Sedbon declined comment on radio reports that a cellular phone had been used to set off the bomb. He said police were checking the route of the tanker truck, and ordered all tanker trucks to be searched for explosives.
Ron Ben-Ishai, an Israeli military commentator, said Palestinian militants have been trying since 1998 to carry out mega terror attacks, such as bringing down high-rise buildings. ``The change is that the attempts are now much more frequent and more intensive,'' Ben-Ishai said. ``It's very worrying.''
The Palestinian Authority, meanwhile, condemned Wednesday's suicide bombing in Rishon Letzion as a ``terrorist attack'' and said it harmed Palestinian interests.
The Al Aqsa Martyrs' Brigades, a militia linked to Arafat's Fatah faction, claimed responsibility for the bombing, the second in Rishon Letzion in two weeks.
In a leaflet sent to The Associated Press, the group said the bombing came in revenge for Wednesday's killing of Mahmoud Titi, 30, the Al Aqsa leader in the West Bank city of Nablus, in a targeted Israeli attack.
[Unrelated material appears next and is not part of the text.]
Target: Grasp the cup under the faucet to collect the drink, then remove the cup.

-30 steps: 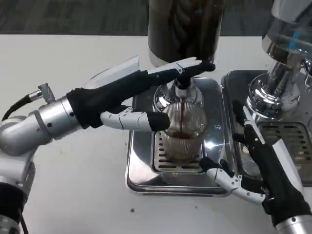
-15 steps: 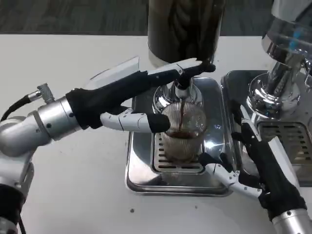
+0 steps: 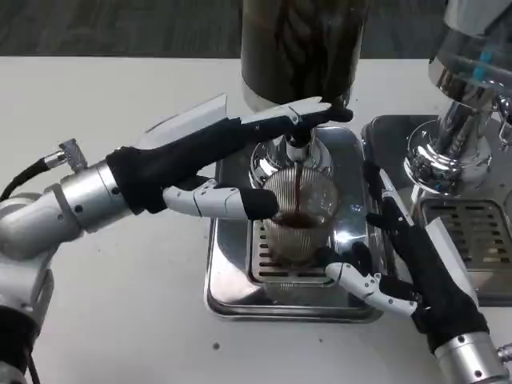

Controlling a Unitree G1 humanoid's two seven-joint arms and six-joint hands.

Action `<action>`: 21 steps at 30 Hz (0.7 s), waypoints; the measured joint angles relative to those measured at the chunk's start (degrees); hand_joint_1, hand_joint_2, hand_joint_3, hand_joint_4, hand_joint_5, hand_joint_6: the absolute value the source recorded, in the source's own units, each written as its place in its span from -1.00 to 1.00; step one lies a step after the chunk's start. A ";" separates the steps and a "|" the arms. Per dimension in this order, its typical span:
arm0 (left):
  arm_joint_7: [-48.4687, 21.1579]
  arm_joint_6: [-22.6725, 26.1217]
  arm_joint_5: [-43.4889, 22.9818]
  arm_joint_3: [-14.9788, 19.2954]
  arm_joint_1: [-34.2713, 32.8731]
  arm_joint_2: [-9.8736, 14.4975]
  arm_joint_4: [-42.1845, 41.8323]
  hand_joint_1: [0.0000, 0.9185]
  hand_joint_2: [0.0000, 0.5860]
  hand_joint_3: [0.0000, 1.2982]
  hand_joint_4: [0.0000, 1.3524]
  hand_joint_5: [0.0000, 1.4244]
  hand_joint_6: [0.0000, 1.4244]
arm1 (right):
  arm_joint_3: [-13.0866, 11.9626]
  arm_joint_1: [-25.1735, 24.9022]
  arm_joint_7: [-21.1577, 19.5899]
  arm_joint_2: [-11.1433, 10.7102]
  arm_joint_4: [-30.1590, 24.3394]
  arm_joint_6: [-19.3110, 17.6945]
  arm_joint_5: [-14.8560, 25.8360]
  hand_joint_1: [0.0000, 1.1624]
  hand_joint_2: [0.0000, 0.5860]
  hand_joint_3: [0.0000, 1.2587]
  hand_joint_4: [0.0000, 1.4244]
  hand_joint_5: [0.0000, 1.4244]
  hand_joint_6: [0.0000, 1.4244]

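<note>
Two spread robot hands flank cup [image 3: 300, 216] — left robot hand [image 3: 232, 164] touching, right robot hand [image 3: 400, 264] beside.

A white counter [image 3: 120, 88] carried the setup, with a strip of dark grey carpeted floor [image 3: 120, 28] beyond its far edge. To the right stood a second drink machine [image 3: 468, 96], its polished chrome base reflecting the surroundings and a clear upper body with a touch of blue rising out of the top right corner. It sat on its own shiny metal tray [image 3: 384, 132], just beside the middle tray. That right tray held a slotted drip grate [image 3: 480, 232] on its near side. A small dark speck [image 3: 217, 346] lay on the near counter, toward the left of the middle tray's near edge.
</note>
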 measured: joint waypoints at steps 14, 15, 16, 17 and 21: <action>0.00 0.08 -0.01 -0.11 0.35 0.94 -0.99 -1.00 -0.68 -0.80 -0.93 -0.87 -0.92 | 0.82 -3.10 0.82 0.11 2.98 -0.03 1.37 0.11 -0.23 -0.99 -1.00 -0.98 -0.82; 0.00 0.09 -0.01 -0.11 0.38 0.97 -1.02 -1.00 -0.68 -0.80 -0.93 -0.88 -0.92 | 0.86 -3.36 0.84 0.11 3.21 -0.03 1.44 0.11 -0.23 -0.99 -1.00 -0.98 -0.82; 0.00 0.09 -0.02 -0.11 0.41 1.01 -1.07 -1.00 -0.69 -0.80 -0.93 -0.88 -0.92 | 0.89 -3.63 0.85 0.11 3.48 -0.03 1.50 0.11 -0.23 -0.99 -1.00 -0.98 -0.82; 0.00 0.09 -0.02 -0.11 0.45 1.04 -1.14 -1.00 -0.69 -0.80 -0.93 -0.88 -0.92 | 0.92 -3.94 0.91 0.11 3.87 -0.03 1.60 0.11 -0.23 -0.99 -1.00 -0.98 -0.82; 0.01 0.16 -0.03 -0.10 0.67 1.15 -1.59 -1.00 -0.70 -0.80 -0.93 -0.88 -0.92 | 1.01 -4.45 1.17 0.13 4.30 -0.03 1.95 0.10 -0.23 -0.98 -1.00 -0.98 -0.82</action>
Titi and two other militiamen were sitting in the cemetery of the Balata refugee camp near Nablus when they came under Israeli tank and machine gun fire from a position on a mountain overlooking the camp, witnesses said. Balata is a crowded shantytown, and the cemetery is the only open space available.
The Israeli fire killed the three militiamen and a bystander.
The Israeli military confirmed it had targeted Titi and described him as a ``senior terrorist'' responsible for many attacks against Israelis.
Thousands of Palestinians on Thursday joined the funeral procession for the militiamen, chanting ``revenge, revenge.''
In a recent interview, Titi told AP his goal was to build a Palestinian army that would hunt and kill Israeli soldiers and settlers. Until then, he said, his men were examining maps of Israel to pick out targets for attacks. ``Many of us know Israel very well and know the restaurants, cinemas and theaters,'' Titi said in the interview.
In all, seven Palestinians were killed Wednesday the four men in Balata, the Rishon Letzion bomber and another assailant who blew himself up, apparently prematurely, at a West Bank junction. The seventh was a Palestinian shopowner who was shot dead by Israeli border policemen during a shouting match at a West Bank checkpoint.
In Washington, State Department official Lynn Cassel denounced the Rishon Letzion bombing, called on Arafat to show leadership and warned that such attacks ``could not help the Palestinians achieve their national aspirations.''
Also Thursday, Israeli soldiers arrested 22 Palestinians in four separate raids in the West Bank, including the Palestinian-controlled town of Hebron, the military said. Troops withdrew from Hebron before dawn.